For the last 27 days its been too hot to be even be alive in the city of Atlanta so rather than attempt to challenge mother nature I have been spending my evenings inside my house not having a life and watching the first 5 seasons of Weeds on demand. Sure, I didn’t really have a life prior to the heat wave, but at least now I have something to blame my misfortune on. Anyway, there’s this scene in season 3 where Nancy and Conrad finally get their freak nasty on up against a wall on a table. (You can check it out here if you want) Its really hot, and the ass in that scene is unforgettable. What does this have to do with UFC 116? Absolutely nothing. Ok then…on to the booty, I mean picks…

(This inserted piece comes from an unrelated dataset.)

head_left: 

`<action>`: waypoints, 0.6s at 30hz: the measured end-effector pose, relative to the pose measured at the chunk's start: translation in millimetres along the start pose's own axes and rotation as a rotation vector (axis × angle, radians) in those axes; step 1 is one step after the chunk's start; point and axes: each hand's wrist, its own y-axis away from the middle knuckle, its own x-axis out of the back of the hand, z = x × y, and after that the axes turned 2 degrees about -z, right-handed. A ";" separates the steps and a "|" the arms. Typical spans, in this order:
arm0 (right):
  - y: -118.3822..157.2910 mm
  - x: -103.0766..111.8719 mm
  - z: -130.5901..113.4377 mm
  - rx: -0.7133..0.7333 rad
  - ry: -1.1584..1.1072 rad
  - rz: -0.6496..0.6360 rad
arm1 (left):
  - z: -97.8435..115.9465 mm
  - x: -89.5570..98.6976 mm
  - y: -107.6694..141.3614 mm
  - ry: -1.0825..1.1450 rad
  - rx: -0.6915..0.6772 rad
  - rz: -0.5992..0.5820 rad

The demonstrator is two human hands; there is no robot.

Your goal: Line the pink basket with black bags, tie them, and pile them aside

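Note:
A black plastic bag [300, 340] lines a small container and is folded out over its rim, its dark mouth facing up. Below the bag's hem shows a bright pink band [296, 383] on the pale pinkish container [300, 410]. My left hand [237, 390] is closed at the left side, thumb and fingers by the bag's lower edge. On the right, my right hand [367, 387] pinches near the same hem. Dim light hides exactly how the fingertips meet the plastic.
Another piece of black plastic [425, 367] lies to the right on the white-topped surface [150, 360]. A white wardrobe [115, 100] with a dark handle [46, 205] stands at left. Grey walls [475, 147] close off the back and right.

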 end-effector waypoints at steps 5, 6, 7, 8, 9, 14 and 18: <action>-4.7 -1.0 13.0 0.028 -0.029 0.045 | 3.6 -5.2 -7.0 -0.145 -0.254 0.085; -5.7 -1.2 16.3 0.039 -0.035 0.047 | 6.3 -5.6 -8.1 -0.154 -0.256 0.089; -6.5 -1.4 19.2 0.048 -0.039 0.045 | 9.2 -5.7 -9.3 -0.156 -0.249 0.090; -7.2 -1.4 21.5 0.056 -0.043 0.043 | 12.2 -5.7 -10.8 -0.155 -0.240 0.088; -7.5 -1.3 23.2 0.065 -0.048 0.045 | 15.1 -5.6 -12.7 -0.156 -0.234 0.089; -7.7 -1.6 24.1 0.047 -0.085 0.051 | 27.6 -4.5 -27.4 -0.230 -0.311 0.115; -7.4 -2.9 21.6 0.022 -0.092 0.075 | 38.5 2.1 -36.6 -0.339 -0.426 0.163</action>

Shane Carwin vs Brock Lesnar
Shane Carwin tweeted after weigh ins that he was re-hydrating with 3 IVs and eating pasta and two whole chickens. Brock’s head appears to be the size of one small chicken. Shane therefore will have no problem devouring Brock like a 12 pc bucket of extra crispy KFC fried chicken tomorrow night.
Sexyama vs Chris Leben
Leben just fought two weeks ago. That’s bad ass and hardcore. Leben wants this pretty bad but Sexyama’s ass is so amazing I can’t see him losing. His ass looks like he could use it to open a bottle of beer, hold it and then set it on top of it to take a sip later. If Sexyama doesn’t win, its OK his ass has already won.
Soszynski vs Bonnar
Soszynski doesn’t even look human, he looks like he just got molded on the Hasbro action figure assembly line. He doesn’t have a six pack he has a case. Still for some reason I feel like Bonnar might actually take this one.

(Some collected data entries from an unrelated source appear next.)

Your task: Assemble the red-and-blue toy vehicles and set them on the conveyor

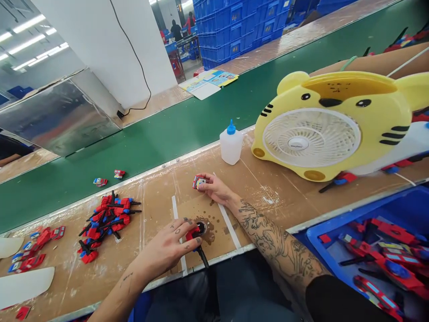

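Observation:
My left hand [170,243] is closed around a red plastic toy part [191,233] with a black rod pointing toward the bench edge. That part is beside a small dark round pot [201,228], ringed by wet spots on the bench. Between the thumb and fingers of my right hand [216,190] is a small red toy vehicle piece [199,182] with white and blue markings. To the left lies a pile of red and blue toy parts with black rods [109,217]. A white squeeze bottle [231,145] with a blue nozzle stands behind my right hand.
A yellow animal-faced fan [378,129] stands on the right of the bench. Beyond runs a green conveyor belt [147,138] carrying two small toy pieces [100,182]. A blue bin [330,264] of red parts is at lower right. Stacked blue crates [241,31] rise behind.

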The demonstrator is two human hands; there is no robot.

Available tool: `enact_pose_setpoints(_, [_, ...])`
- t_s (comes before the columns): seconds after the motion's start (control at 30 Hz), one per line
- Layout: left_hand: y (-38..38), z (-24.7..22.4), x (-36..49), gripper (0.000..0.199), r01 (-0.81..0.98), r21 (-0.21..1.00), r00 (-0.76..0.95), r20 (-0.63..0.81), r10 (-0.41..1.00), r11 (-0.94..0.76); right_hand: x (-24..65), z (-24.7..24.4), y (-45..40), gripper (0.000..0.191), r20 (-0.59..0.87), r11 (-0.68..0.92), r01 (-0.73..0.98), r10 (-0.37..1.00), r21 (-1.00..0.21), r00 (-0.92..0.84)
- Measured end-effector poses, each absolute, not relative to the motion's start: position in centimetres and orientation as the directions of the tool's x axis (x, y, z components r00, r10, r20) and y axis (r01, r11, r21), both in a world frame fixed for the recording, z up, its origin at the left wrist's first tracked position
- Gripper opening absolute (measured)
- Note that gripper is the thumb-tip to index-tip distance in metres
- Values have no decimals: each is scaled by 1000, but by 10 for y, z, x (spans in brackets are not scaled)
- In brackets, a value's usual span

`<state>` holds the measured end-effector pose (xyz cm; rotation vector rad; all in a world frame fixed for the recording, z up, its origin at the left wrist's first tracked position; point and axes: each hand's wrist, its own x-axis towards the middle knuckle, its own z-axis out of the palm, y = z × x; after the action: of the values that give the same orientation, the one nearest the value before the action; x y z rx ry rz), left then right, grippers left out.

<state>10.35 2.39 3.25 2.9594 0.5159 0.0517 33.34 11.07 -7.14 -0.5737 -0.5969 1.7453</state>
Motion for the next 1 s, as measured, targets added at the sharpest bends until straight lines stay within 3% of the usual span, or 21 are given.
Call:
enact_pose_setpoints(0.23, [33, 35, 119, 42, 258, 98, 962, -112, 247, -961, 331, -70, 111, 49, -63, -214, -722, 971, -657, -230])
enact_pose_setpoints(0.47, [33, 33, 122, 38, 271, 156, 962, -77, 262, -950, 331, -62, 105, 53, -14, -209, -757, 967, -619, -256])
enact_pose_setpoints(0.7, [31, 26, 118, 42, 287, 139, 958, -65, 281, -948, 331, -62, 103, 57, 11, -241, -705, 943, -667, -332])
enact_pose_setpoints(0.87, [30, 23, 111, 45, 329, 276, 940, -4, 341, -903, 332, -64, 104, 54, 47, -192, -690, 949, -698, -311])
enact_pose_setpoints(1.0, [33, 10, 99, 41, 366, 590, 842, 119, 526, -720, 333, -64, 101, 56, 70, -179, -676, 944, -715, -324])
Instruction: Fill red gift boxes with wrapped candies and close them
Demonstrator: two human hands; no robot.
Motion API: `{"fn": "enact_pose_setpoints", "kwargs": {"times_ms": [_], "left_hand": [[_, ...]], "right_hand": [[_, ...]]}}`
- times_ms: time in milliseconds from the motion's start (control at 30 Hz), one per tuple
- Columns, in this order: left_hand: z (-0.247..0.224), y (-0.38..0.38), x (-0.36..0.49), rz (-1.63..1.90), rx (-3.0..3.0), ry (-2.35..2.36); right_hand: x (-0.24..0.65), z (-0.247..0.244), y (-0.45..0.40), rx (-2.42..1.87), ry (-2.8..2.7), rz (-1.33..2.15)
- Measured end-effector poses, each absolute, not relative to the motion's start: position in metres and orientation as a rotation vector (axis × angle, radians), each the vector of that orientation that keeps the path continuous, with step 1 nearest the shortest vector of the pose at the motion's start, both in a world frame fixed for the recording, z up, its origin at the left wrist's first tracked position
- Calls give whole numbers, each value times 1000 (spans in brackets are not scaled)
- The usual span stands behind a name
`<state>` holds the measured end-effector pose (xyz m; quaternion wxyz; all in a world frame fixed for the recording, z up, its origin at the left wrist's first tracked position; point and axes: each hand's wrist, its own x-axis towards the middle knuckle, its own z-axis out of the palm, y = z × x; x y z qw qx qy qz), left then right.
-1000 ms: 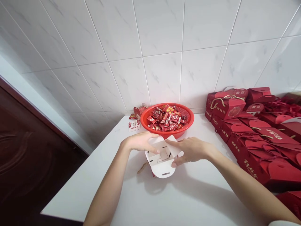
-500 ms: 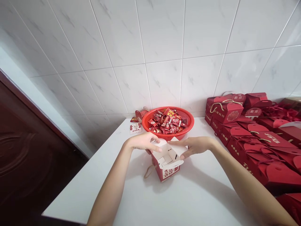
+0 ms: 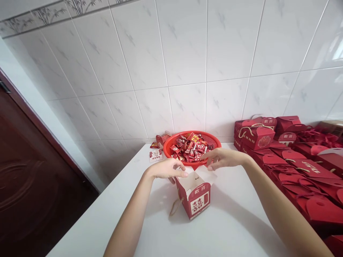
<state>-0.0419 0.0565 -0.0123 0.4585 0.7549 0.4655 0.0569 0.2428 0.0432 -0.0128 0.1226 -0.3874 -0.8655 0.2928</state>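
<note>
A red paper gift box [image 3: 199,200] with white lining and gold-white lettering stands upright on the white table, its top flaps apart. A twisted cord handle [image 3: 175,207] hangs at its left side. My left hand [image 3: 168,169] is closed at the box's left upper edge, thumb toward the opening and some fingers hidden behind the flap. Over the back right flap, my right hand [image 3: 222,159] hovers with its fingers apart, holding nothing, its fingertips close to the front of a red plastic basket [image 3: 171,139]. Red-wrapped candies [image 3: 191,144] fill the basket.
Many red gift boxes [image 3: 258,137] are stacked along the right side. Left of the basket lie a printed card [image 3: 155,155] and a small red box [image 3: 163,140]. A tiled wall [image 3: 187,64] borders the table's back; a dark door [image 3: 34,171] is at left.
My right hand has left the box's right flap and risen toward the basket. The front flap now stands up, showing its lettering. My left hand stays at the left edge. The view has tilted up.
</note>
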Motion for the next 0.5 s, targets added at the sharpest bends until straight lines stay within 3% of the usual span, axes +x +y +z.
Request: {"fn": "enact_pose_setpoints", "kwargs": {"times_ms": [67, 167, 300, 500], "left_hand": [[-9, 55, -41, 144, 1862, 1153], [-4, 54, -41, 216, 1878, 1212], [-2, 57, -43, 439, 2006, 1305], [-15, 75, -42, 722, 2128, 1213]], "right_hand": [[245, -7, 53, -1148, -2397, 929], [237, -8, 74, -1240, -2288, 751], [214, -23, 109, -1455, -2408, 493], [192, -48, 142, -1755, -2442, 471]]}}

Sotiropoulos vs Pelligrino
I’m now doing a search on itunes for songs with the word ‘Ass’ in the title. That Sexiyama ass deserves its own mix CD. OK, on that note you know I have to pick Sots on this one.
Chris Lytle vs Matt Brown
Can’t wait for this one. Its going to be a banger for sure. I’m giving it to Matt Brown.
Petruzelli vs Romero
Joe Rogan called Petruzelli “the man who single-handedly took down Elite XC” during weigh-ins. Petruzelli should change his nickname to that. Tell me that wouldn’t be rad to hear Bruce Buffer say that everytime you walked into the cage. I’m going to pick Petruzelli on this one.
Grove vs Reljic
Reljic makes me have flashbacks to the days growing up around the Croatian gangs of northeastern Ohio. That’s some terrifying stuff right there. The things they would do to someone with a soccer ball if they thought they were Serbian were just twisted. I think Reljic might just take this one.
Gerald Harris vs Branch
I’m singing “bounce dat ass…” by Lil Jon now. There are an assload of songs about ass…and Gerald Harris is so taking this one.
Dan Roberts vs Forrest Petz
All I can say is after seeing Dan Roberts at weigh ins, I am craving a chocolate bar, chocolate milk, chocolate cream pie, chocolate cookies, chocolate covered bananas…
Jon Madsen vs Karlos Vermola
I can’t focus because the words “Booty Booty Booty Rockin’ everywhere are stuck in my brain so I’m going to pick Madsen.